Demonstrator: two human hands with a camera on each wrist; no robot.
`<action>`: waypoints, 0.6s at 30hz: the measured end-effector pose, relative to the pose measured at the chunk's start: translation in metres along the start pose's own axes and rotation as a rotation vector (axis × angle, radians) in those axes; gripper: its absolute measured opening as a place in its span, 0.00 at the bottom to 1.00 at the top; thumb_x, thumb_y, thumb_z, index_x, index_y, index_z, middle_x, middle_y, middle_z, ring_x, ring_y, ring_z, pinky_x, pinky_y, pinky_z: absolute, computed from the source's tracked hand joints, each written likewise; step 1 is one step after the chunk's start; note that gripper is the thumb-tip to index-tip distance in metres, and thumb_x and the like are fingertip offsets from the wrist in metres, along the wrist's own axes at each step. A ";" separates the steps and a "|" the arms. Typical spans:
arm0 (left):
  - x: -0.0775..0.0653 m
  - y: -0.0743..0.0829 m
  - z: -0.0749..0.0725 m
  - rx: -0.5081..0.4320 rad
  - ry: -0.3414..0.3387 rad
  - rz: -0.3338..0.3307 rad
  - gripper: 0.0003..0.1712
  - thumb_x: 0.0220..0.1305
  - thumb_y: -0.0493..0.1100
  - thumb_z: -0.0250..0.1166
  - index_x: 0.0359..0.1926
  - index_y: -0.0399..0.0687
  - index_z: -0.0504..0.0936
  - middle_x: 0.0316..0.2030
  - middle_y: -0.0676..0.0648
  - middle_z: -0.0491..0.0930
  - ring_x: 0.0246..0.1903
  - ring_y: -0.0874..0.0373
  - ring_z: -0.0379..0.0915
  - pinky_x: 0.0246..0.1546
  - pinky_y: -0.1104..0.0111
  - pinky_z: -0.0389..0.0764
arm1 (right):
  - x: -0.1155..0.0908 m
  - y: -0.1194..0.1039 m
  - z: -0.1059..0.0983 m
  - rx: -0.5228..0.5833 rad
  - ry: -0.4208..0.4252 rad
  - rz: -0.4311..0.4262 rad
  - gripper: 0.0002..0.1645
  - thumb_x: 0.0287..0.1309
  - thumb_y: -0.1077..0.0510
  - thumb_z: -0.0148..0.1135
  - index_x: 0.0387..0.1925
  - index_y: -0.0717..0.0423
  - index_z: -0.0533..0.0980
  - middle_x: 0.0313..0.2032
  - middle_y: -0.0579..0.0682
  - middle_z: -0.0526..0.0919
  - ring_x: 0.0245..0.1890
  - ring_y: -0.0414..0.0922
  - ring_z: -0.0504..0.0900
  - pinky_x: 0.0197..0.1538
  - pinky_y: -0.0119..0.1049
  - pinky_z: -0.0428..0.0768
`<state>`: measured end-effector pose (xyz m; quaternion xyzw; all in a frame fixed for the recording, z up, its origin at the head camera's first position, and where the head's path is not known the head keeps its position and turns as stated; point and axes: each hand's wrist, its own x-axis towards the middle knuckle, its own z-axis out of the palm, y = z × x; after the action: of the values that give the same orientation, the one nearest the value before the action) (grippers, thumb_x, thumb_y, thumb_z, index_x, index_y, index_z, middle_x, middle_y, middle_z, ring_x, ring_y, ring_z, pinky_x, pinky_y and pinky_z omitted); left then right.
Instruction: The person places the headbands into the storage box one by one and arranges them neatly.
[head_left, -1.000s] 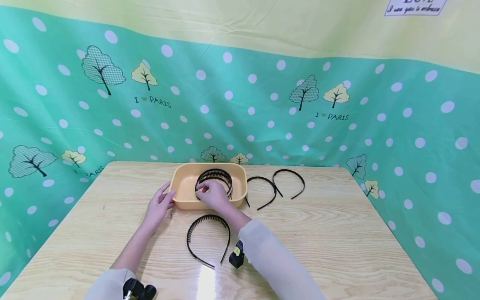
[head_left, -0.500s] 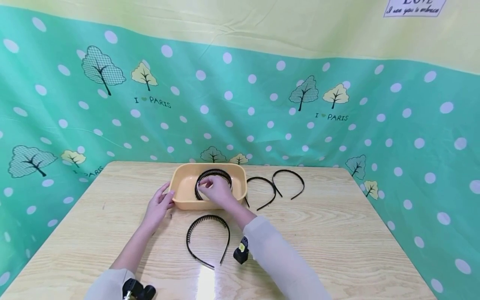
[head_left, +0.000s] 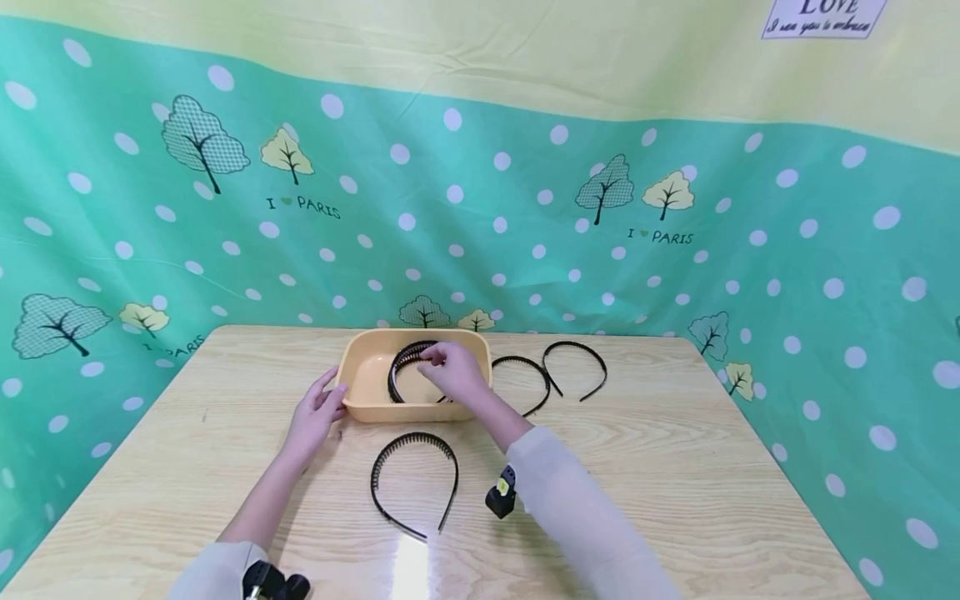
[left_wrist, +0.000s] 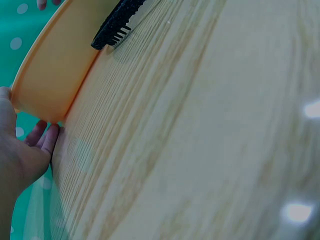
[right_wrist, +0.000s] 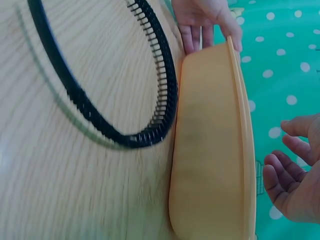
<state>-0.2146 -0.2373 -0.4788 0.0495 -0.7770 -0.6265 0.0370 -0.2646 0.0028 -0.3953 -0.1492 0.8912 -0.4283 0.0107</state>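
Observation:
A light orange plastic basin (head_left: 375,412) stands at the back of the table. My left hand (head_left: 311,421) holds its left end, with the thumb at the rim and the fingers lower on the outer wall. Several black toothed headbands (head_left: 395,379) lie inside, stacked over one another. Above the basin's right half hovers my right hand (head_left: 455,371), covering part of the stack. In the right wrist view that hand's fingers (right_wrist: 287,170) are loosely bent, with nothing between them. Another black headband (head_left: 415,437) lies in front of the basin, its ends toward me.
Two thin black headbands lie right of the basin, a nearer headband (head_left: 546,379) and a farther headband (head_left: 577,344). Behind the wooden table (head_left: 675,467) hangs a green dotted cloth (head_left: 480,192).
My right hand has moved right and slightly up from the left side of the stacked headbands, letting go of them. The left hand stays at the basin's left end.

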 end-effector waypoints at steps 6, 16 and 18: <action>-0.001 0.001 0.000 0.007 -0.002 -0.004 0.38 0.68 0.61 0.49 0.73 0.54 0.50 0.60 0.29 0.66 0.35 0.77 0.74 0.46 0.78 0.80 | 0.000 0.007 -0.015 0.032 0.008 -0.013 0.15 0.57 0.57 0.63 0.45 0.59 0.79 0.35 0.51 0.79 0.34 0.43 0.74 0.34 0.29 0.75; 0.002 -0.004 0.000 -0.011 0.003 0.009 0.38 0.68 0.60 0.49 0.73 0.52 0.51 0.59 0.28 0.67 0.35 0.77 0.74 0.45 0.78 0.80 | 0.000 0.026 -0.043 -0.030 0.056 0.039 0.17 0.58 0.54 0.63 0.47 0.56 0.79 0.40 0.53 0.80 0.36 0.46 0.77 0.31 0.30 0.78; 0.002 -0.004 0.000 -0.013 0.003 0.008 0.38 0.68 0.60 0.49 0.73 0.52 0.51 0.59 0.28 0.67 0.34 0.77 0.74 0.45 0.78 0.80 | 0.000 0.031 -0.049 -0.036 0.072 0.040 0.16 0.58 0.55 0.63 0.47 0.57 0.79 0.40 0.53 0.80 0.35 0.46 0.77 0.31 0.30 0.77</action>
<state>-0.2165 -0.2381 -0.4824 0.0471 -0.7731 -0.6312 0.0412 -0.2793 0.0580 -0.3879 -0.1160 0.9014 -0.4169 -0.0156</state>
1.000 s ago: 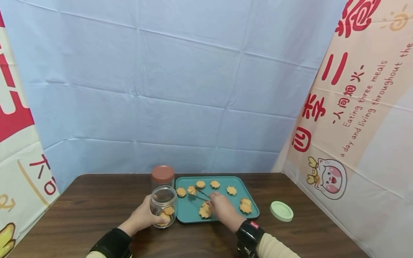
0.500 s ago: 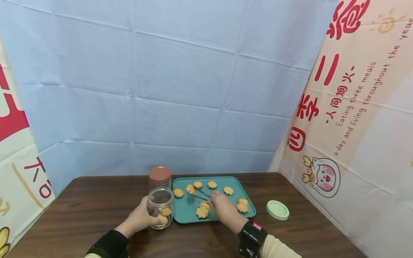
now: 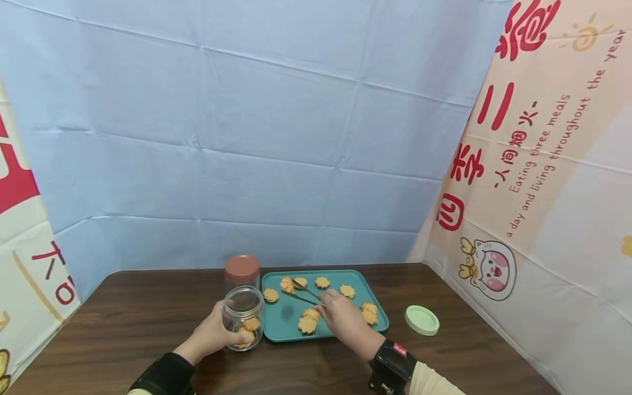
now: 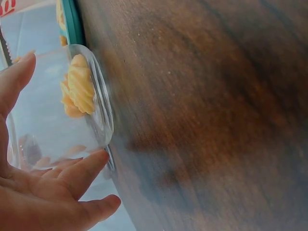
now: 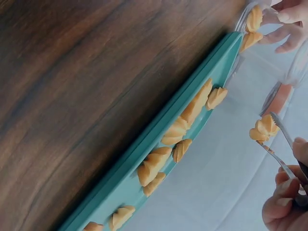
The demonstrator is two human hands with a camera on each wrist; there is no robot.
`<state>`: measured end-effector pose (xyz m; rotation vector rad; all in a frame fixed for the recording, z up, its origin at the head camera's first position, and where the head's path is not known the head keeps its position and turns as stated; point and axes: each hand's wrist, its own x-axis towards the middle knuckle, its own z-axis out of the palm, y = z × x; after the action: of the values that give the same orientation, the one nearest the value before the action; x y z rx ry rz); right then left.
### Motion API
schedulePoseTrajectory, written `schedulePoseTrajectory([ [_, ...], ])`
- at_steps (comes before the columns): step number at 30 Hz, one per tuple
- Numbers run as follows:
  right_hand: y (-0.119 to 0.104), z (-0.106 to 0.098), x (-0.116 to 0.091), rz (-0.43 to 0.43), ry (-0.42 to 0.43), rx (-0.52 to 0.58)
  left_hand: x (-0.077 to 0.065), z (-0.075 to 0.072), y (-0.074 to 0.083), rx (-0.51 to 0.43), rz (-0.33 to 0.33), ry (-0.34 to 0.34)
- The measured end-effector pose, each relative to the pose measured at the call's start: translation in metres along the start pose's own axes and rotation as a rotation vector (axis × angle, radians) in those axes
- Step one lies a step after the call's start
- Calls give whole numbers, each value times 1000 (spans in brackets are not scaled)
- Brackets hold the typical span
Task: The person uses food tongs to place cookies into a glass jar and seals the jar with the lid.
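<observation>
My left hand point(image 3: 209, 332) grips a clear, lidless jar point(image 3: 243, 303) standing on the table at the tray's left side. Inside it are several golden cookies point(image 4: 79, 84), low near the bottom. With my right hand point(image 3: 344, 318) I hold metal tongs point(image 5: 276, 156) over the teal tray point(image 3: 283, 332). A swirled, flower-shaped cookie point(image 5: 263, 128) sits between the toothed tong tips, raised above the tray. Several more cookies lie spread on the tray, among them an overlapping group point(image 3: 308, 321) near its front edge.
Behind the jar I hold stands another clear jar with a reddish-brown lid point(image 3: 242, 264). A pale green round lid point(image 3: 422, 320) lies on the dark wooden table point(image 3: 296, 370), right of the tray. Pale blue cloth point(image 3: 271, 137) hangs behind the table.
The tongs have closed in on the swirled cookie and lifted it a little off the tray. My left hand stays on the jar. The head view has shifted slightly to the right.
</observation>
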<state>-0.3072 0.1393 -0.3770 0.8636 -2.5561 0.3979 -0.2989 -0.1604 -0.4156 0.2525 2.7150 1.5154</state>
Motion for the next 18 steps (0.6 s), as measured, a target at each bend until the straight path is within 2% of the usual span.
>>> schedulePoseTrajectory([
  [10,-3,-2,0,-7,-2,7,0,0,-2,0,8,3],
  [18,-7,-7,1,-29,30,13,0,0,-1,-13,10,-2],
])
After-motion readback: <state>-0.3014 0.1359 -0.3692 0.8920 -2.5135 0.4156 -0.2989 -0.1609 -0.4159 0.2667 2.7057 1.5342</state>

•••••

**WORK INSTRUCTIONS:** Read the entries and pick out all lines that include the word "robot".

**RESPONSE:**
Demonstrator: two human hands with a camera on each wrist; no robot.
The demonstrator is two human hands with a camera on each wrist; there is no robot.

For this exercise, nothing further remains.